As well as having specific medical benefits, the use of medical cannabis in other countries has had substantial collateral benefits. One particularly encouraging finding—especially given the continuing opioid epidemic in the US—is the possibility of reducing the use of opioid analgesics in patients with chronic pain. Recent patient reported outcomes show that medical cannabis is regularly used as a substitution drug, with the most common medications substituted being opioids, anxiolytics or benzodiazepines, and antidepressants. Substitution frequency is higher for patients using medical cannabis to treat comorbidities (such as the triad of pain, anxiety, and depression)than for those with a single condition. This impact is now seen at a population level—in US states where medical and recreational cannabis are widely used, deaths from opioid overdose have fallen.
Moral Imperative
The controversy over medical cannabis seems to be specific to the UK. In many cases it has challenged one of the core elements of medical practice: the doctor-patient relationship.
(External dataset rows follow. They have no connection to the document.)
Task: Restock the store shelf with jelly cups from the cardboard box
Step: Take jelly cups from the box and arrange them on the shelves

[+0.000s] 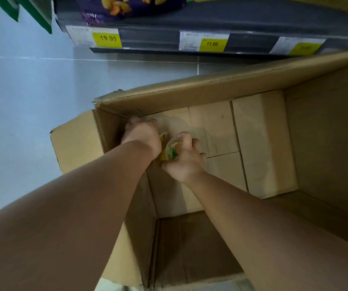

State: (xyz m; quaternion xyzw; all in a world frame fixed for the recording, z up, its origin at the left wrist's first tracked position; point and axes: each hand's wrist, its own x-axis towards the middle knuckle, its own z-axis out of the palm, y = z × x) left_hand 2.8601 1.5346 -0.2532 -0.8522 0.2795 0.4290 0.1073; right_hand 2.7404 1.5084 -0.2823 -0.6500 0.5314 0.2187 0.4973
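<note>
Sitting clasped in the right hand [186, 165], a jelly cup [172, 153]; left hand [142, 134] grip unclear.

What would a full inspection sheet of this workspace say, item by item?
Surface: pale tiled floor, seen left of the cardboard box.
Job's things: cardboard box open, mostly bare inside; a jelly cup near its far left corner.
Clutter: nothing seen.
Hands: right hand grips the jelly cup; left hand is curled beside it, and what it holds is hidden.
Cables: nothing seen.
Surroundings: dark shelf above the box, with yellow price tags and a snack bag.
</note>
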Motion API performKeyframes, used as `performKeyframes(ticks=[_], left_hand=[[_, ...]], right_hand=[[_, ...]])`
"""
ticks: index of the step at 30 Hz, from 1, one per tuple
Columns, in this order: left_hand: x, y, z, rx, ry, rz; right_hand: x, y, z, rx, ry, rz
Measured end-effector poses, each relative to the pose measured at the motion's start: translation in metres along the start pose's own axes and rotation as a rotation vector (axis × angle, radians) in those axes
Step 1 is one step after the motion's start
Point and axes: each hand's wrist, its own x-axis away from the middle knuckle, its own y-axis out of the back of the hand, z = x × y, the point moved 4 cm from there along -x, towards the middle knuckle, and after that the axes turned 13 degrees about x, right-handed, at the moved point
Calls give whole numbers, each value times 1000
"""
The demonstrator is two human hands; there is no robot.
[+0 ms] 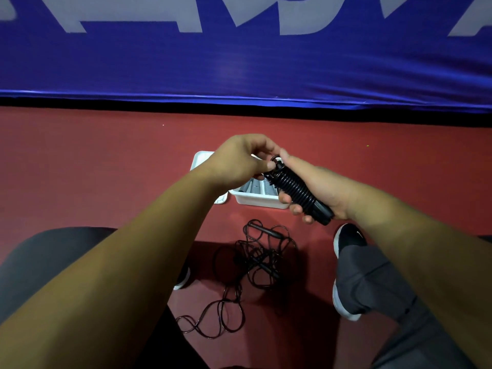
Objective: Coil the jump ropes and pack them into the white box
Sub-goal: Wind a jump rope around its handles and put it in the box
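Partway through: 1 jump rope [295,190] nearly coiled, not yet boxed.
Clamped in right hand [316,187] just above white box [259,203], long axis slanting from near-right at the wrist to far-left; left hand [239,161] pinching the cord at its far tip. Already boxed: pale coiled bundles [253,187]. Left to coil: loose ropes [261,259] tangled on floor [106,169].

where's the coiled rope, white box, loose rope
coiled rope [294,187]: head view, middle of the wraps
white box [259,202]: head view, near wall
loose rope [267,231]: head view, its upper handle
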Motion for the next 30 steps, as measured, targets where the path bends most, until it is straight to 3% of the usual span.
performKeyframes(ticks=[16,25,30], left_hand=[[3,-13,12,214,107,-181],[12,-21,14,93,11,-247],[10,-24,21,197,135,-307]], right_hand=[[-1,-3,-5,-94,-41,-121],[-3,-5,-7,-39,-96,-208],[-3,-3,-9,-14,-91,-249]])
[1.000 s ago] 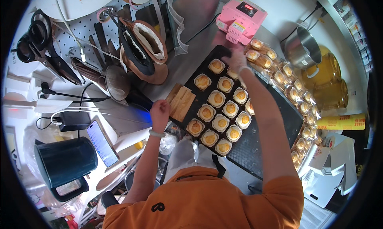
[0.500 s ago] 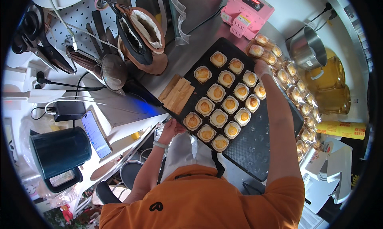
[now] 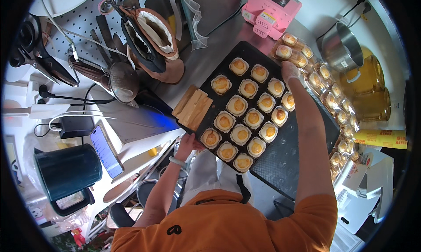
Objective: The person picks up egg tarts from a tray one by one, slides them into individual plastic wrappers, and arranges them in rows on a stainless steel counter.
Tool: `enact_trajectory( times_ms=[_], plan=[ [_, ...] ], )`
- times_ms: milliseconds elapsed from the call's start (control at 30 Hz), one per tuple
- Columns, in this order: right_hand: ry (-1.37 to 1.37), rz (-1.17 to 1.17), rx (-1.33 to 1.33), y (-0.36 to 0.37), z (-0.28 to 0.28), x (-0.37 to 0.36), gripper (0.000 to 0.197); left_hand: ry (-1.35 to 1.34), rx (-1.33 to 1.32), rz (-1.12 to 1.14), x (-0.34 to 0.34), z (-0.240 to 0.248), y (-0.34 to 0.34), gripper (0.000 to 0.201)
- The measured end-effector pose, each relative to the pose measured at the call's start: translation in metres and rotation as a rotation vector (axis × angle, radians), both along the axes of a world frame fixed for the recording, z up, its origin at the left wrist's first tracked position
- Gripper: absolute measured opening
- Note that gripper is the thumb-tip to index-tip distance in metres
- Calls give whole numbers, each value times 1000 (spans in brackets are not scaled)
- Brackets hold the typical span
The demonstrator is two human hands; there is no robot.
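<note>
Holds black tray [image 3: 241, 51] of pastries [image 3: 253, 118], clamped by left grip [image 3: 189, 143] at eight o'clock, right grip [image 3: 290, 71] at two.

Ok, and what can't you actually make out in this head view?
All in the head view:
- Any fingers of the left hand or right hand beneath the black pastry tray: hidden by that tray.
- Dark textured surface: partly covered by that tray and the right forearm.
- Phone text: too small.
- White rounded object: cut off by the top edge.
</note>
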State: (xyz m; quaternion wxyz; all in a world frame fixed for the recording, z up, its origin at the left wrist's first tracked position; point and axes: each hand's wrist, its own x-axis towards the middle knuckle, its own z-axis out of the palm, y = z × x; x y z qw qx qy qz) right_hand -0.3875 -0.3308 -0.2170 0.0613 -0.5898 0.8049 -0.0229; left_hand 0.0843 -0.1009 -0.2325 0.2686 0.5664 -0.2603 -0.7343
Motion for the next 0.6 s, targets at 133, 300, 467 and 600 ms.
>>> enact_trajectory(
  times_ms=[133,300,467,600],
  plan=[
    [39,68,57,5,13,13,16,-40,-4,-13,11,-2,8,29],
    [-39,156,-13,9,4,11,16,-86,-67,-22,19,15,14,27],
    [-78,167,25,8,25,27,20,-91,-76,29,18,33,17,27],
    [-146,136,4,13,46,40,23,-97,-75,19,25,37,18,25]
  ],
)
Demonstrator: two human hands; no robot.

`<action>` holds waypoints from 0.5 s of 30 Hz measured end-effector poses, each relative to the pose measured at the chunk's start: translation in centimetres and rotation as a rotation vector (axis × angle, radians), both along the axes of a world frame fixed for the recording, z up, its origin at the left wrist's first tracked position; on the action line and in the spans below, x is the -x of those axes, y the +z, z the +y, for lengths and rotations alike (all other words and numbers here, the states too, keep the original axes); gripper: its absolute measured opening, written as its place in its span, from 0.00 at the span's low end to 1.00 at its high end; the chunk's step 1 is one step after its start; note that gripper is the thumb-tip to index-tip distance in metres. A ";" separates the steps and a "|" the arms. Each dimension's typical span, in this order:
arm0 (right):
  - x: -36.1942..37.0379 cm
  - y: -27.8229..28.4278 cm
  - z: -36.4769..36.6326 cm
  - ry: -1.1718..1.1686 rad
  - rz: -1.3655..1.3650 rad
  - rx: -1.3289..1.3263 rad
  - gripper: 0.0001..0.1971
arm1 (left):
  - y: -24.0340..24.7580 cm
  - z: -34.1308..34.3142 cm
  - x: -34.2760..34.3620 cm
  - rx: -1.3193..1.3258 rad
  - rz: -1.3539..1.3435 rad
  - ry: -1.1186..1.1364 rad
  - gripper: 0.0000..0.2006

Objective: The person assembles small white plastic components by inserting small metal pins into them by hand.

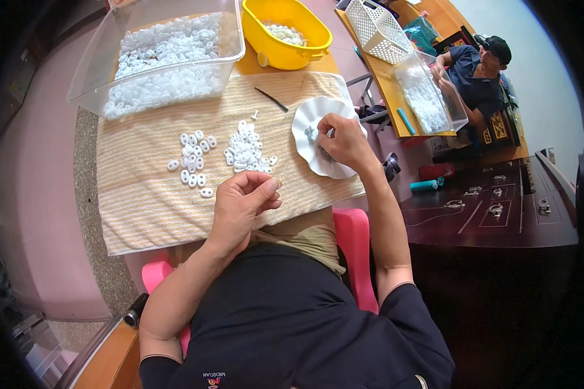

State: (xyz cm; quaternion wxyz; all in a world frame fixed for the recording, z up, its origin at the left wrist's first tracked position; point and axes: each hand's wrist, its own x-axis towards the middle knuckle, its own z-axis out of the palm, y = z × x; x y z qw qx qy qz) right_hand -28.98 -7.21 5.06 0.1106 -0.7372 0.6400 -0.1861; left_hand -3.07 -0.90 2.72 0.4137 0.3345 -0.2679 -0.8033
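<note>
The right hand (345, 139), fingertips pinched, is over a wavy-rimmed dish (319, 107) at the towel's (143, 220) right edge; the left hand (243, 202), curled, is between the white pieces (244, 150) and near edge. Any contents are hidden.

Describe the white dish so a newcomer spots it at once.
Find the striped towel in front of the seated person. Near its right edge, below the yellow tub, sits a white dish with the right hand over it. Its wavy, petal-like rim and small grey bits inside set it apart from the tub.
</note>
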 end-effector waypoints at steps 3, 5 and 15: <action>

No doctor disputes that good medical practice requires including patients in decision making about their medical plans and to value their reported outcomes and wishes. Legare and colleagues review evidence collected from many studies since the 1970s that highlight the importance of patients as decision-makers in their own treatment. This evidence shows that treatment outcomes are better when doctors and patients are in agreement and that it is important to offer holistic and humane care. For many physicians and patients, this is a paradigm shift in the patient-doctor relationship, and adoption has been slow so far. This approach has been part of the development of shared decision making, which evolved from a growing awareness of the limits of medical interventions and of the lack of control over decisions about one’s own care. GMC guidelines on decision making and consent emphasise that “shared decision making and consent are fundamental to good medical practice.”
There is a moral argument for the medical profession to give up its resistance. Denying patients access to a treatment that could help them or their children until a drug company conducts trials to gain a licence conflicts with a fundamental principle of medicine—that doctors should use the current best knowledge to assist their patients. And drug companies might never bother to study that indication.
Overall, the reasons given by medical leaders and NHS authorities such as NICE for denying the value of medical cannabis seem anachronistic and intellectually dishonest. They go against the medical requirement of doing one’s best for one’s patient with the extent of knowledge at the time. And they add to NHS costs by encouraging continued use of other ineffective treatments. It is time the UK accepted—indeed embraced—medical cannabis as a major medical advance and allowed all doctors including GPs to prescribe.